La volonta', come spiegato da Zappia, e' ottimizzare gli investimenti per mantenere intatta la competitivita', considerando il cambio di scenario del settore con l'ingresso di nuovi attori con strutture produttive molto piu' agili, come Netflix e Amazon, ma anche con le manovre di Vivendi su Mediaset. Mantenere la struttura di Roma necessiterebbe invece una nuova incisiva ripartenza, che non e' piu' sostenibile allo stato attuale. Gli ultimi dati disponibili dell'andamento aziendale, evidenziano un quadro di sostanziale tenuta di Sky Italia con un fatturato di 2,78 miliardi e abbonati a quota 4.760.000 (entrambi in lieve crescita). I dipendenti sono circa 4 mila. Il piano prevede una serie di azioni che coinvolgono in misura diversa tutte le sedi e gran parte delle direzioni aziendali, tra cui la Direzione IT e tecnologia, le direzioni commerciali a presidio del territorio, le funzioni di staff.

Zappia - come confermato dai sindacati - ha avanzato

«la possibilita' di un confronto teso ad avere il minore impatto sociale possibile, attraverso l'utilizzo di una serie di strumenti di social mitigation, quali ricollocazioni professionali incentivate ed accompagnate, supporto economico e logistico per il Personale oggetto di trasferimento».

I sindacati Cgil, Cisl e Uil incontreranno i dipendenti nei prossimi giorni per decidere come proseguire il confronto. I cronisti di Sky Tg 24 si vedranno invece alle 15:30 in un'assemblea che e' stata convocata dal comitato di redazione.
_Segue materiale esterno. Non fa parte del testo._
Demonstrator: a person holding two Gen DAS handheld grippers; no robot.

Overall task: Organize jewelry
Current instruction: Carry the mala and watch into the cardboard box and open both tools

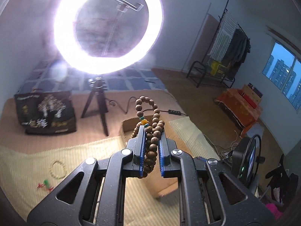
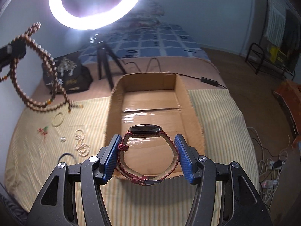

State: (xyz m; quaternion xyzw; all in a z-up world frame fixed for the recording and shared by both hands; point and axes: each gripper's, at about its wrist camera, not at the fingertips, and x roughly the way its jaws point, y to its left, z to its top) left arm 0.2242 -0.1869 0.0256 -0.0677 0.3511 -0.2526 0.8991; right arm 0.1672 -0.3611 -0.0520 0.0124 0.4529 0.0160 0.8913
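Observation:
My left gripper (image 1: 152, 131) is shut on a long string of brown wooden beads (image 1: 154, 126), held in the air; its loops rise above the fingertips. The same beads (image 2: 37, 71) hang at the far left of the right wrist view. My right gripper (image 2: 148, 141) holds a watch with a black face and a red woven strap (image 2: 150, 150) between its blue pads, just above the near edge of an open cardboard box (image 2: 190, 101). The box (image 1: 128, 124) lies partly hidden behind the beads in the left wrist view.
On the yellow striped cloth (image 2: 47, 150) lie a pale bead bracelet (image 2: 57, 119), a white pearl string (image 2: 81, 144), a red-green trinket (image 2: 43, 130), a small silver piece (image 2: 63, 139) and a dark band (image 2: 66, 155). A ring light on a tripod (image 2: 105, 64) and a black bag (image 2: 65, 73) stand behind.

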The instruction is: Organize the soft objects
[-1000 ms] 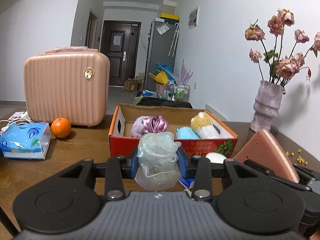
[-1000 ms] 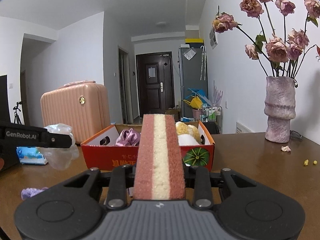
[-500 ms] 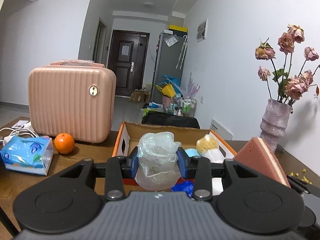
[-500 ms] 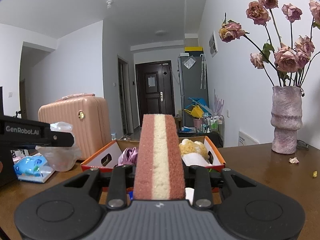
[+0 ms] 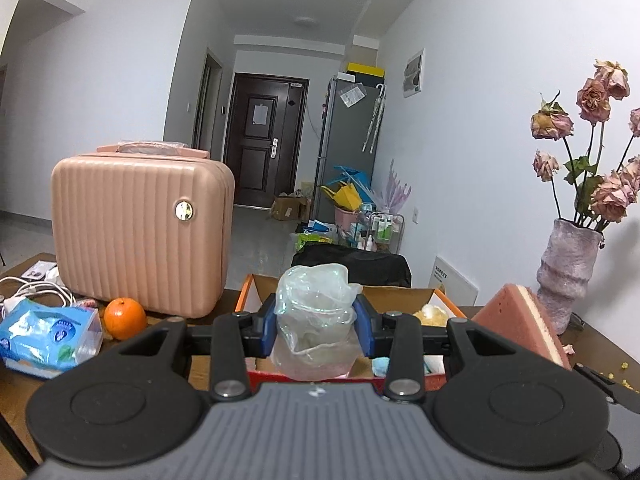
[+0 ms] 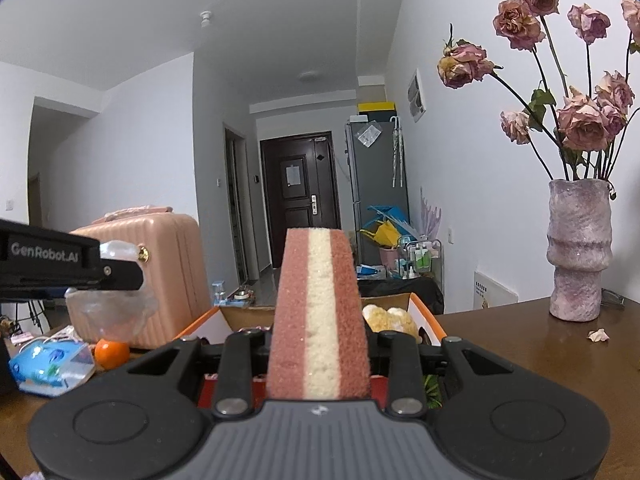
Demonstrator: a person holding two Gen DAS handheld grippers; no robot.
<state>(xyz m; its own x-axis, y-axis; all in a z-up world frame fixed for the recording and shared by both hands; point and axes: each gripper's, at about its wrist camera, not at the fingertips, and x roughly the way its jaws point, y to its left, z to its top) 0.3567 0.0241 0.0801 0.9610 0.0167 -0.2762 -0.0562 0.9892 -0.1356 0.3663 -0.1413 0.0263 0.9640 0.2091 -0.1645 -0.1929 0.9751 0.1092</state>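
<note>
Sponge (image 6: 318,312) clamped right, crumpled plastic (image 5: 316,316) clamped left | step: carry | next: release over box (image 5: 404,294) at 12 o'clock

One ribbed pink hard-shell suitcase (image 5: 140,236) stands at left of the left wrist view, with one round orange fruit (image 5: 125,317) and one blue plastic tissue pack (image 5: 44,334) at lower left. One orange cardboard box (image 5: 250,292) sits at centre. One crumpled clear plastic bag (image 5: 316,316) and one pink-and-cream layered sponge (image 6: 318,316) appear. One mottled purple ceramic vase (image 6: 578,252) stands at right.
</note>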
«e' opportuno che il ministro dello Sviluppo economico valuti di convocare i vertici di Sky e di chiedere chiarimenti sullo stato di salute del gruppo - afferma il deputato del Partito democratico Michele Anzaldi - alla luce anche del fatto che negli ultimi mesi l'azienda ha pubblicamente detto di aver aumentato nel 2016 sia i ricavi che il numero degli abbonamenti».

«I dipendenti della sede romana di Sky hanno appreso dall'amministratore delegato Andrea Zappia, del trasferimento di Sky TG24 e di altri settori aziendali, dalla sede di Roma alla sede di Milano. Dal piano presentato dall'Azienda emergono 120 esuberi tra tecnici e giornalisti e 300 trasferimenti su un totale di circa 600 dipendenti attualmente occupati nella sede romana. Il Comitato di Redazione esprime preoccupazione per le ricadute occupazionali e per l'impatto sulla vita di centinaia di colleghi e delle loro famiglie», sottolinea in una nota il Cdr. «Abbiamo espresso all'azienda - prosegue il comunicato del Comitato di Redazione - la nostra contrarietà ad un trasferimento che sradica un Telegiornale che fin dalla prima edizione nel 2003 va in onda da Roma e che, nella Capitale, ha costruito la sua credibilità dimostrando di essere un protagonista del panorama informativo italiano. Il Comitato di Redazione si riserva di prendere ulteriori iniziative - conclude la nota - dopo l'Assemblea dei giornalisti che si terrà nelle prossime ore».